あーれ、僕のデザインしたカップ(註1)がと・・・・つい手に取ってみた。しかし少し立ちを高くしてあるが、私には模倣だと直に解った。キッテル先生はこのメーカーを良く知っていて社長の名刺まで持っていた。ゲセルシャフト マイセンNPM社である。ただし有名な剣マークの国立マイセン社ではないとの事。一年後、彼が我が家に訪れる機会があった。私のカップを見せると、「マイセン窯が模倣した」と恥ずかしそうに私に言った。私のプラスチックのデザインは韓国や中国で多数模倣されているが本場ドイツでこの様なことが行われているとは思ってもみなかった。キッテル先生は我が家にある問題のカップを鞄に詰め込んだ。今、彼の研究室に私のデザインを模倣したドイツ・マイセン窯製カップに替わって、私のデザインした本物の日本・瀬戸窯製カップが飾ってあることだろう。

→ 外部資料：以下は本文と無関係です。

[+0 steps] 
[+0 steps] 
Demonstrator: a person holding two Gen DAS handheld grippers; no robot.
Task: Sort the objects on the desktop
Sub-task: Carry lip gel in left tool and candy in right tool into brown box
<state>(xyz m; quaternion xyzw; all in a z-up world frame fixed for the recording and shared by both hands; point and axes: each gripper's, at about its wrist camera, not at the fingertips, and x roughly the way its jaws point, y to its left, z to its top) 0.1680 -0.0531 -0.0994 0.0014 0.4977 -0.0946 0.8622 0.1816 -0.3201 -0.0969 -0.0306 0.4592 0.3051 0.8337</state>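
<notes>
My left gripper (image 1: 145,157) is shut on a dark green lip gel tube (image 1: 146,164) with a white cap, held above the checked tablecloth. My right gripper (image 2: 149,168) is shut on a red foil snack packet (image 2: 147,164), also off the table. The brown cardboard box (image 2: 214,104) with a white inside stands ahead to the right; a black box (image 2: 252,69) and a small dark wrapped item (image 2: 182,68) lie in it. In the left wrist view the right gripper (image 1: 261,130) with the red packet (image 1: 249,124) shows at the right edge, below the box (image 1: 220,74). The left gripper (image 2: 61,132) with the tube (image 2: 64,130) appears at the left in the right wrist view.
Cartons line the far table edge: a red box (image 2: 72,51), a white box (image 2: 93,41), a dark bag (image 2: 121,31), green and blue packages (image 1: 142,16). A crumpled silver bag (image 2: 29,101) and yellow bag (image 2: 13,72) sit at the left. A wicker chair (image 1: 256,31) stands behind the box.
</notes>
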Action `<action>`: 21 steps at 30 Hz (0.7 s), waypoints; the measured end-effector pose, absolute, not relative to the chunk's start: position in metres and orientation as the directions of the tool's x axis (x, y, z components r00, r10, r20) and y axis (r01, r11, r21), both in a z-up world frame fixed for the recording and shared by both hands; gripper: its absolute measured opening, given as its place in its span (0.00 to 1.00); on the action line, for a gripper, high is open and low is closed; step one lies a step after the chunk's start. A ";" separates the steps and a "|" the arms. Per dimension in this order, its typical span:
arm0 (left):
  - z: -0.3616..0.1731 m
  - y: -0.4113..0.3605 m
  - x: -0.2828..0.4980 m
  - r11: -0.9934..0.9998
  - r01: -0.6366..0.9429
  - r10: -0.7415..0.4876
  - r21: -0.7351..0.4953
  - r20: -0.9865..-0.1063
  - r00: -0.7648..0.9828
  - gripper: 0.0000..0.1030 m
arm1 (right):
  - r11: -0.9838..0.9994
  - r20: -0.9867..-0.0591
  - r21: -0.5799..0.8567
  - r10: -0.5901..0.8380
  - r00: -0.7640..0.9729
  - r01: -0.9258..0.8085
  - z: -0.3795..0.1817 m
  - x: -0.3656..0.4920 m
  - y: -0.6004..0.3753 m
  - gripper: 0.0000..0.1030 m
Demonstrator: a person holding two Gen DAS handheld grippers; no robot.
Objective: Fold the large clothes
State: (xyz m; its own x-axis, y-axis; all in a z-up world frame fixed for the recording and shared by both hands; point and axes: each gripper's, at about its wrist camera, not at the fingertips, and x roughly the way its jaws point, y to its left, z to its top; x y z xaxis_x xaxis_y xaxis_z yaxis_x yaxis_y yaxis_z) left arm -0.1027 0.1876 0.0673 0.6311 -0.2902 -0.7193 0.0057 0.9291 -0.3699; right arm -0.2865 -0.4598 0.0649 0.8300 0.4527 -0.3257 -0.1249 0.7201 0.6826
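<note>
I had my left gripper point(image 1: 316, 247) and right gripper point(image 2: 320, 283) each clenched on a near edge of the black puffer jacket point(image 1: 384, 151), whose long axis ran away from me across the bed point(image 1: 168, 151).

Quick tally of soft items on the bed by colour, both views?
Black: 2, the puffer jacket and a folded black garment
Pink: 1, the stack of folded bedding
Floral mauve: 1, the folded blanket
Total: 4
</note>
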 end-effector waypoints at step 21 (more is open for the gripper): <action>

(註1)このカップはCOMPACTシリーズの一つである。1986年第16回スペイン・バレンシア国際工業デザイン展で国際大賞のグランプリを受賞、ファエンツァ国際陶芸美術館、東京国立近代美術館に収蔵

 21年も前に愛知県陶磁器工業組合の依頼でデザインしたものだ。この様な公的な産地とデザイナーのすごく単純な結びつきは互いにリスクを背負わない為、せいぜい見本止まりで、昔から商売に成ったためしが無い。地元故、私なりに全責任を採る事にした。自前で型をつくり、工場で生産指導し、注文し、在庫し、いろんなしゃれたショップに売りに歩いたことを思い出す。今も心に残る私の作品であり、製品、商品でもある。